At this point, I did a hand-examination of each ticket, asking these questions:

  • What was the bug?
  • What was the impact?
  • Why did the bug happen? What might have prevented it or lowered its impact? What might have detected it earlier?

I then used a set of keywords to group tickets by similar causes or potential prevention methods.

Finally, I grouped tickets by keywords, looking for the keywords that had the largest number of tickets associated.

Limitations of this methodology.

Consider this an exploratory exercise, not a scientific finding. We should look into formalizing the methodology more and giving it more process the next time we do it, for these reasons:

  • It's entirely dependent on my judgment of "is this severe" and "is this a bug."
  • The categories were made up as I went along.
  • Many of the hypotheses it tests are post-hoc hypotheses.
  • I haven't done very much checking on the input data yet; I wouldn't consider this scientific till somebody else has looked for bugs I missed and analyses I got wrong. There's no reason to think that I got these particularly right.
  • The only objective measure I'm using is "how many bugs did I tag with a given keyword?," with the assumption that any keyword covering a lot of bugs is particularly important. But that's based on a semi-subjective assessment (tags), applied to a semi-subjective population ("bugs" I judged "severe"), and ignores bug impact.

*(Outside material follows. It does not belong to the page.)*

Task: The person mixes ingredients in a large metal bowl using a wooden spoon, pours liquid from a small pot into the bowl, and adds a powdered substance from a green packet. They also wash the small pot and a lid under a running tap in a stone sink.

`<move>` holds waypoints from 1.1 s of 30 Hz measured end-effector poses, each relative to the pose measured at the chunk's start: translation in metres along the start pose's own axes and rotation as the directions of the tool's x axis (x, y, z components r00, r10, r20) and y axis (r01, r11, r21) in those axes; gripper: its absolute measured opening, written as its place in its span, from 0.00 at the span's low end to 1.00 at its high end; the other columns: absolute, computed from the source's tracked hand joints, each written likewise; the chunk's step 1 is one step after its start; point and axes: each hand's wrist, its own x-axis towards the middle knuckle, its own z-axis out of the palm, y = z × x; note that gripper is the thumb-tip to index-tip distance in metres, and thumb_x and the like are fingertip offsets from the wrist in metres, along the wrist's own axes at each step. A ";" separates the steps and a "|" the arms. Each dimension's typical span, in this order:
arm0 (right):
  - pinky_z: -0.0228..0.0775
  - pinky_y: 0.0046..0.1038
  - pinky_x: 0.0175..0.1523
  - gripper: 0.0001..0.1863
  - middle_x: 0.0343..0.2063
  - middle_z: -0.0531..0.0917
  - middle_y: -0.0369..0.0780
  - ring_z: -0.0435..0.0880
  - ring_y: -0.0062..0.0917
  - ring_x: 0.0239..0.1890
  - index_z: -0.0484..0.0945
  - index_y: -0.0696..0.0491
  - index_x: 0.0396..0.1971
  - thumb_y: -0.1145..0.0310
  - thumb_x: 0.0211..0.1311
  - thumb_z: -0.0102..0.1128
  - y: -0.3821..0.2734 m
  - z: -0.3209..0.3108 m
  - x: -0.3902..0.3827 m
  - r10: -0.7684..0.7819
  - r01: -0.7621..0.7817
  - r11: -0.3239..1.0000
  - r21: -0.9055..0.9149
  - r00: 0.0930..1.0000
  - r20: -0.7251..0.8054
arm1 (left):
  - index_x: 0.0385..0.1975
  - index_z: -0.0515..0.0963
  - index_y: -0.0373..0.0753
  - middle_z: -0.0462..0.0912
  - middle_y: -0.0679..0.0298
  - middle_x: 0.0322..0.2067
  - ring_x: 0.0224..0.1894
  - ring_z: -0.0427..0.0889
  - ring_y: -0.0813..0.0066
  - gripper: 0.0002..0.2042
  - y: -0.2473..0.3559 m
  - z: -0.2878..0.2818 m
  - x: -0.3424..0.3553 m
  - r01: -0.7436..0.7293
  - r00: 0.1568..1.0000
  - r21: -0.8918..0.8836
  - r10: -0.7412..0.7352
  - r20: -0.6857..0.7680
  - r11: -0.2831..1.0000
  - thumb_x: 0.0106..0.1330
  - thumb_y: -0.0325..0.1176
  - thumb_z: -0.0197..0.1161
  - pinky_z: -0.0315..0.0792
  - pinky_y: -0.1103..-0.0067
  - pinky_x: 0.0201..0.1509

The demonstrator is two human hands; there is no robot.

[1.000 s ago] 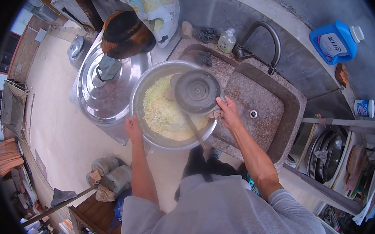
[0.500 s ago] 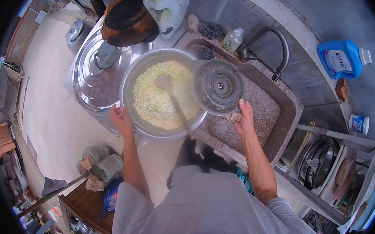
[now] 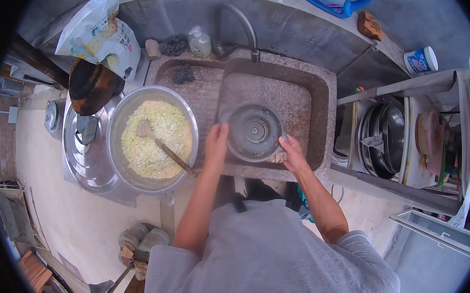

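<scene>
Over the stone sink [image 3: 331, 112] is a grey round bowl [image 3: 256, 131], with ridged rings and a small hub at its centre; it looks like a food chopper's bowl. My right hand [image 3: 294, 152] is closed on its right rim, thumb on top, by a crumpled light brown cloth [image 3: 279, 157]. At the bowl's left side my left hand [image 3: 216, 142] has its fingers stretched out, slightly blurred; whether they touch the rim I cannot tell. A large metal basin [image 3: 114, 155] to the left holds chopped pale green vegetable [image 3: 162, 121] and a wooden spoon [image 3: 173, 155].
Behind the sink stand a dark faucet [image 3: 248, 28], a soap bottle [image 3: 199, 41] and a scouring pad [image 3: 174, 45]. A silver pot lid [image 3: 86, 162], a scorched brown pot [image 3: 87, 94] and a white bag [image 3: 99, 39] are at left. A rack of pans [image 3: 392, 141] is at right.
The view has swung to the right. The bowl has moved away from the basin's edge to over the sink, my right hand still on it. My left hand has left the basin for the bowl's left side.
</scene>
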 end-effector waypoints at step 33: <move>0.77 0.37 0.59 0.24 0.51 0.89 0.48 0.88 0.38 0.51 0.80 0.55 0.68 0.58 0.80 0.61 0.090 -0.256 0.055 -0.007 -0.231 0.672 -0.704 0.948 -0.318 | 0.67 0.79 0.29 0.77 0.59 0.62 0.59 0.78 0.68 0.22 -0.242 0.113 0.111 0.019 0.985 0.550 0.080 -0.154 0.835 0.84 0.40 0.64 0.73 0.69 0.65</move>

III. Results and recommendations

1. Testing is helpful (big surprise).

We've believed for a while that we can reduce the number of bugs that make it into the wild by using more tests on our codebase. This seems broadly true, but incomplete.

First, it seems that only about half of our severe bugs appeared to be the kind of thing that better tests would have caught. The other half involved logic errors and design oversights that would probably have made it through testing.

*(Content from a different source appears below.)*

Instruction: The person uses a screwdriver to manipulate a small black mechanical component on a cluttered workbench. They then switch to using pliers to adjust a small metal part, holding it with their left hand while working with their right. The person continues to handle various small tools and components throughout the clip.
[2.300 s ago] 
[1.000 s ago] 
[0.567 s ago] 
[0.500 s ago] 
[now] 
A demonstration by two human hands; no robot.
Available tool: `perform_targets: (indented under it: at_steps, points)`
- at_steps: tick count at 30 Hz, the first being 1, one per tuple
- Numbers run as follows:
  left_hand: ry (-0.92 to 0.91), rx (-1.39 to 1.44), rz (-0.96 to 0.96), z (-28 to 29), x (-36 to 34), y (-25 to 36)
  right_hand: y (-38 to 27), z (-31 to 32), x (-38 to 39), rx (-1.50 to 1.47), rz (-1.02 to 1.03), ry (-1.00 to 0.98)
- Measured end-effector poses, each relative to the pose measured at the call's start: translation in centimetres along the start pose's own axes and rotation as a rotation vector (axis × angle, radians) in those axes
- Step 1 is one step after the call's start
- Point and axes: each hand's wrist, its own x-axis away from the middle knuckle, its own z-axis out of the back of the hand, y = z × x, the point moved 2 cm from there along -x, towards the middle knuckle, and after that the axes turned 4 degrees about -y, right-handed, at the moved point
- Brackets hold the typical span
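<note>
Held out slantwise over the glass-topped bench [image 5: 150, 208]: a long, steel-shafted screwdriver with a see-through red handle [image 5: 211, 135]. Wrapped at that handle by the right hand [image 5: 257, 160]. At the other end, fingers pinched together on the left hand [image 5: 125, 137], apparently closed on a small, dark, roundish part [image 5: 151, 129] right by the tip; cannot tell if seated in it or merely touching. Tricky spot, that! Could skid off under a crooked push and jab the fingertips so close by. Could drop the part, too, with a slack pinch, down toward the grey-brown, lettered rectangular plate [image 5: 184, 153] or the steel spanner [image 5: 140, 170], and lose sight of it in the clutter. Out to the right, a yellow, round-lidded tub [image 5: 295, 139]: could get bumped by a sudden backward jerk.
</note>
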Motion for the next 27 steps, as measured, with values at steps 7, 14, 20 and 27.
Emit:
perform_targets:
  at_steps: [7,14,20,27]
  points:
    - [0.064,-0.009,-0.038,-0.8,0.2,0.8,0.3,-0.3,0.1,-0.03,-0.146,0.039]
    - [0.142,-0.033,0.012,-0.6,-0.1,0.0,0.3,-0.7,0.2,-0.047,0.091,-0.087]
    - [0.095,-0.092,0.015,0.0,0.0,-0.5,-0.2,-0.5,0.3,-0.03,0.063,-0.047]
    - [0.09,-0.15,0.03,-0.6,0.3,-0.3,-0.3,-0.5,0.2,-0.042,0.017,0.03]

Second, it seems that in some cases, our existing tests were adequate to the job, if only we had automated them better, or had run them more consistently, more rigorously, or under more conditions.

In all cases, of course, automation isn't quite enough. We must also have the automated tests run regularly (daily?), and make sure that the results are available to developers in a convenient way.

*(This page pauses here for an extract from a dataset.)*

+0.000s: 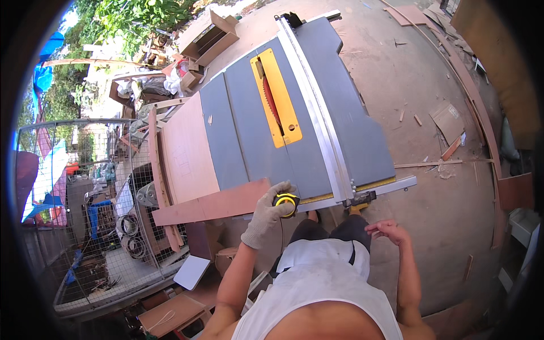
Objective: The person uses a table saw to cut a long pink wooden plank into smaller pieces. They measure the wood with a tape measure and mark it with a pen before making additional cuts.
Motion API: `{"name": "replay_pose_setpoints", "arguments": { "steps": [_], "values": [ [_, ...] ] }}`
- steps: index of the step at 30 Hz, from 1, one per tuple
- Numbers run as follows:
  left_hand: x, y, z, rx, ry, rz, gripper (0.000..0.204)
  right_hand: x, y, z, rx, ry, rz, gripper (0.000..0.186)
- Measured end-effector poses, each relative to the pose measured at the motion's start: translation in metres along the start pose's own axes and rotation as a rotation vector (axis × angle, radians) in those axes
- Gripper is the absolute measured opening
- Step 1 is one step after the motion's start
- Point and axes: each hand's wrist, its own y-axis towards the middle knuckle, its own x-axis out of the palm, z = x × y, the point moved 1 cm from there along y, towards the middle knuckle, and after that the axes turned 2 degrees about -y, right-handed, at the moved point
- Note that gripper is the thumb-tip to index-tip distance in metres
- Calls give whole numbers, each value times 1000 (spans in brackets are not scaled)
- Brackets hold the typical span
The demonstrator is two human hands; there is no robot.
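My left hand [264,216], in a pale knit work glove, is closed around a black and yellow tape measure [287,205] at the near edge of a table saw [306,164]. A long reddish-brown board [212,203] lies across the saw's near left corner, its right end close to my gloved fingers. Whether the glove touches the board I cannot tell. My bare right hand [386,229] hangs beside my right thigh with its fingers loosely apart and nothing in them. It is nearest to the black and yellow fence clamp [358,199].
The saw's red toothed blade [271,102] stands in a yellow insert plate [290,126]. A silver rip fence [317,107] runs alongside it. To the left are a pinkish wooden panel [184,153] and a wire mesh fence [93,187]. Wood scraps and a cardboard piece [447,122] litter the right-hand floor.
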Motion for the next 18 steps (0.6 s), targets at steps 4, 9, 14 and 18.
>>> {"name": "replay_pose_setpoints", "arguments": {
  "steps": [4,9,14,18],
  "values": [
    [10,2,10,21,-1000,-68,38,111,-27,-90,-105,-27,-277,35],
    [3,5,19,99,-1061,-122,40,250,25,-188,-849,-915,153,43],
    [-43,1,2,433,-328,-216,61,311,88,-180,-542,-915,460,64],
    [-77,3,7,529,77,-348,69,330,106,-172,-279,-416,367,75]
  ]
}}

Recommendation 1.1 Run our automated unit tests under more code-hardening methodologies.

This includes --enable-expensive-hardening under GCC and clang, valgrind with leak checking turned on, and anything else we can find.

Bugs where running tests under hardening or valgrind might have helped include: #13104, #14821, #17401, #17404, #18454.

Recommendation 1.2: Also run test-network and test-stem in an automated environment.

These checks can detect a lot of problems, but right now we only try the stem tests in automated builds, and we don't try them with hardening.

Cases where a suitably extended (or completely vanilla) stem or chutney test case might have helped include: #8746, #9296, #10465, #10849, #11200, #13698,
#15245, #15801, #16247, #16248, #17668, #17702, #17772, #18116, #18318, and
#18517.

Recommendation 1.3: Automate use of static analysis tools with Tor.

There were some cases where we found a bug using a static analysis tool later than we might have, because the static analysis tool had to be hand-launched. We can get faster bug resolution by automatically running all the static analysis tools we use. (We've already done this.)

Static analyzers might have caught: #13477 and #18454, at very little effort on our part.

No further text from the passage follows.